No one, anywhere, did not see the stolen election. One candidate was up by so much, and then counting stopped at 2 a.m. everywhere it mattered, only to bring us a new, absurdly improbable president the next morning. How sad that so many acquiesced to the drumbeat of lies and finally nodded in frightful agreement to what their hearts knew was false.
Well before the election we had allowed that maybe only a little censorship was in store. InfoWars’ large following was effectively decimated and any mention of the others quickly following … was censored. We saw this coming long before the election. The lie, that challenges to a stolen election were really an effort to steal the election, filled the streets till there was no room to walk anywhere else. Years of passivity in the face of an ever-growing symphony of lies proved that the Big Lie could easily succeed.
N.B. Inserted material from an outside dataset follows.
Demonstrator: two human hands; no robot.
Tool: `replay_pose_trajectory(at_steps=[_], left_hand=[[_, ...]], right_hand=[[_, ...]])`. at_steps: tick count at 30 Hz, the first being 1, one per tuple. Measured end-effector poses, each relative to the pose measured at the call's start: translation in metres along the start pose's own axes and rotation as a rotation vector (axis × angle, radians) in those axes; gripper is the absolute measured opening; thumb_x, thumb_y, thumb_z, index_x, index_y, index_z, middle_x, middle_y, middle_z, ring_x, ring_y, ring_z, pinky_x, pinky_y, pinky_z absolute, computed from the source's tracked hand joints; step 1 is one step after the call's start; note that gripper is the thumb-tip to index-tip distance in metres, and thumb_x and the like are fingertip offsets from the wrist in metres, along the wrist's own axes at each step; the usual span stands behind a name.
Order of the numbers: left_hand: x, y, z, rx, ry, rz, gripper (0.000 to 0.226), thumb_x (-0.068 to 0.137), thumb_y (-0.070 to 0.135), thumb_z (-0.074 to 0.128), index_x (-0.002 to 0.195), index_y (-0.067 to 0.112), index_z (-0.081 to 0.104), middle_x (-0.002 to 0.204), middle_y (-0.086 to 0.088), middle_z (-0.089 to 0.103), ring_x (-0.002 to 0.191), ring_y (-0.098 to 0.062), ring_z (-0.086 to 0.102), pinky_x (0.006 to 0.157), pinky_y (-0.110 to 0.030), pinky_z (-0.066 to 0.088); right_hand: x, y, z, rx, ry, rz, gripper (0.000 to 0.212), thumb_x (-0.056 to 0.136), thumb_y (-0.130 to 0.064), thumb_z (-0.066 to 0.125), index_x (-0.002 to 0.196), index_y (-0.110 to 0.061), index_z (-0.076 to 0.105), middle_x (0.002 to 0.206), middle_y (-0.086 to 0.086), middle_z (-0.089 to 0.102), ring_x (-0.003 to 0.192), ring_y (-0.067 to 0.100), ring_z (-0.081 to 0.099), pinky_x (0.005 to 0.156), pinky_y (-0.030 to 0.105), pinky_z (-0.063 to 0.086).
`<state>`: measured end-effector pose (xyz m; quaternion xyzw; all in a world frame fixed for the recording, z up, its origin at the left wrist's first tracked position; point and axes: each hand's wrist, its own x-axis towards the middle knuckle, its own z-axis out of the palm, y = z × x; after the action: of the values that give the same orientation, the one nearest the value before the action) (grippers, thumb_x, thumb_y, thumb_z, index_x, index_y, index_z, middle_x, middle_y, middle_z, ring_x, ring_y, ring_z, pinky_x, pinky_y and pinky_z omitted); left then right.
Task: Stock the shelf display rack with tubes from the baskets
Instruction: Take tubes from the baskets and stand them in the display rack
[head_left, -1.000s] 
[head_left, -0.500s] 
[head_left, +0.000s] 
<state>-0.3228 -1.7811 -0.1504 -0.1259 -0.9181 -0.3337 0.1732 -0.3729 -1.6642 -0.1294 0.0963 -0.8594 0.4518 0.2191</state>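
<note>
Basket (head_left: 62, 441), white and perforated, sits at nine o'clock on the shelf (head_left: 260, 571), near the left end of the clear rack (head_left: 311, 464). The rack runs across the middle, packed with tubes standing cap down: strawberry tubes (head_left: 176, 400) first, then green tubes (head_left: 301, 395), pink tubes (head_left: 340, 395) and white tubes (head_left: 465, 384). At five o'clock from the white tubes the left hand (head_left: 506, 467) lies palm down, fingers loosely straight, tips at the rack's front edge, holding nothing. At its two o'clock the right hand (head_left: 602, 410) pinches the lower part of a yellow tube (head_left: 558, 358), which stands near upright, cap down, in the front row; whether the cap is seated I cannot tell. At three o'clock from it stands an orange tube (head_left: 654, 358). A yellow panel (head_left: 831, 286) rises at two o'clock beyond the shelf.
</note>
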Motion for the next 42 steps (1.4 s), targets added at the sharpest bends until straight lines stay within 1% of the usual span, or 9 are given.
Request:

[…]Greg Phillips and Catherine Engelbrecht, from True the Vote, applied this same technology and similar sourcing, virtually mapping the paths of thousands of “mules” making numerous trips between ballot drop boxes and various left-wing NGO’s nearby, repeatedly inserting 10 or 20 ballots at a time, their activities being confirmed, quite plainly, by video evidence.
The authorities gladly boasted of the technique used to round up the “insurrectionists.” But they want to bury the undeniable proofs, offered in “2000 Mules,” as deeply as inhumanly possible. The roster of those willing to turn a blind eye to this treachery must never be forgotten.
So, what do we do next? We should go inside the church and thank the Lord for our freedom, while we still can.
Like the rest of the WND bogus brigade, he too was sure to censor any mention of how the film has been discredited.